• Activity
Only the lines from the top of the listing below to the line that has "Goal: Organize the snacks" should be echoed, with both ends kept and pictures left out.

• Data block
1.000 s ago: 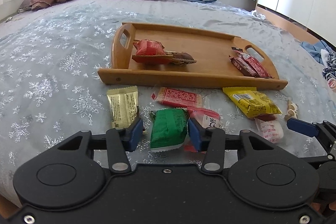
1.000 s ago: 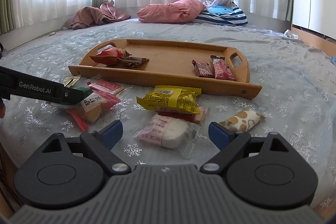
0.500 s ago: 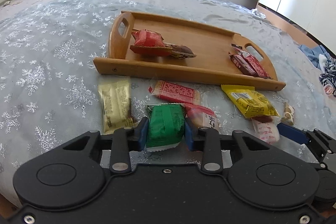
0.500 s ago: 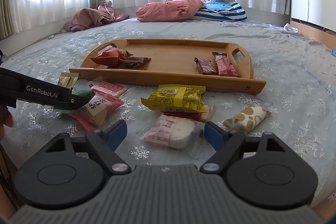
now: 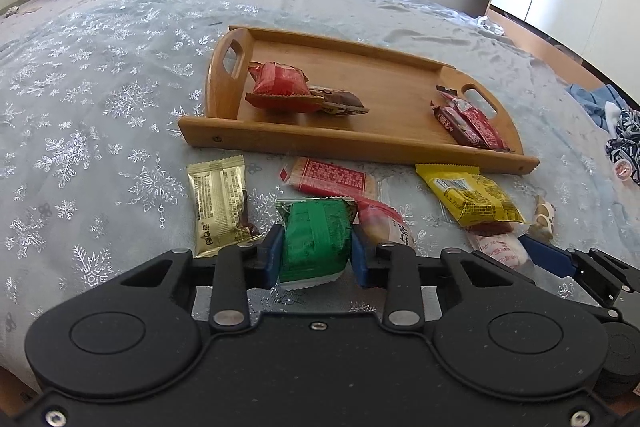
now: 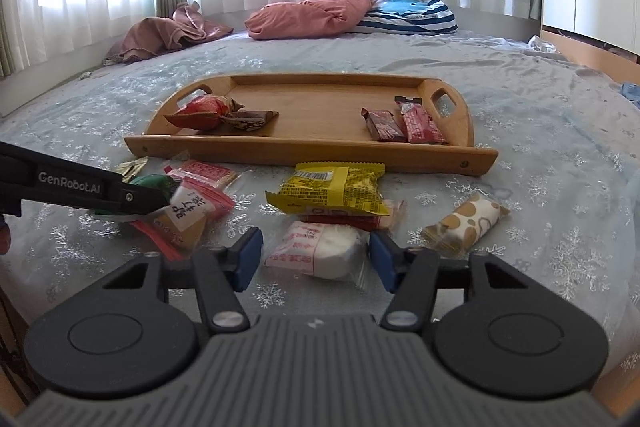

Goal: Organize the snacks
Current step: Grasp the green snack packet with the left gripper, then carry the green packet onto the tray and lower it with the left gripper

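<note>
My left gripper (image 5: 316,253) is shut on a green snack packet (image 5: 314,239), its blue pads pressed on both sides, low over the bedspread. A gold packet (image 5: 218,203), a red cracker packet (image 5: 332,179) and a yellow packet (image 5: 470,197) lie in front of the wooden tray (image 5: 384,143). The tray (image 6: 304,153) holds a red packet (image 6: 200,113), a brown one and two red bars (image 6: 404,125). My right gripper (image 6: 316,259) is open around a white-and-pink packet (image 6: 320,247). A spotted packet (image 6: 466,223) lies to its right.
The snacks lie on a grey snowflake bedspread (image 5: 100,107). A pink pillow (image 6: 308,13) and a striped pillow (image 6: 408,13) lie at the far end, brown cloth (image 6: 168,35) at far left. Clothes (image 5: 616,119) lie off the bed's right side.
My left gripper closed its fingers from either side onto the green packet. My right gripper moved forward and narrowed around the white-and-pink packet.
</note>
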A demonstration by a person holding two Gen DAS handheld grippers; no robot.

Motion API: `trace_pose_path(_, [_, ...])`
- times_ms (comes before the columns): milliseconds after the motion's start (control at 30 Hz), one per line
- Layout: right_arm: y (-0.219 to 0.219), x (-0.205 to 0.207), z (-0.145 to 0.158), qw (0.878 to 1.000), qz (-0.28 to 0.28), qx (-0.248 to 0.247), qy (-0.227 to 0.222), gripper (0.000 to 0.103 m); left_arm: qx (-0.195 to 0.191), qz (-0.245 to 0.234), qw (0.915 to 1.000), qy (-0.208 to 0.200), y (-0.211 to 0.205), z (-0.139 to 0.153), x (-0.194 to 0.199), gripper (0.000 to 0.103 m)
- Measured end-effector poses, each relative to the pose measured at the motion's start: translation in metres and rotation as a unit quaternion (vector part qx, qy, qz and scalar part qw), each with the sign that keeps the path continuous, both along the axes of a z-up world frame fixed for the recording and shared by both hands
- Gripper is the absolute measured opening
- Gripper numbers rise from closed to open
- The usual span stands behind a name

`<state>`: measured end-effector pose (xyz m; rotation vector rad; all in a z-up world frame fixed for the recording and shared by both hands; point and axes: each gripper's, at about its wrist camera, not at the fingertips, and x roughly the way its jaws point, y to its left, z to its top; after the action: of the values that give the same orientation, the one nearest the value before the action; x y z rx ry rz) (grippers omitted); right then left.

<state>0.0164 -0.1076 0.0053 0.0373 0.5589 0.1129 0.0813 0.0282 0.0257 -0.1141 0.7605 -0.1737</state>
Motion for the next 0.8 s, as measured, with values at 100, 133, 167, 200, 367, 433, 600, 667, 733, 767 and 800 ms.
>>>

• Answer to the problem
1.000 s ago: 
1.000 s ago: 
0.500 s ago: 
0.500 s ago: 
now: 
now: 

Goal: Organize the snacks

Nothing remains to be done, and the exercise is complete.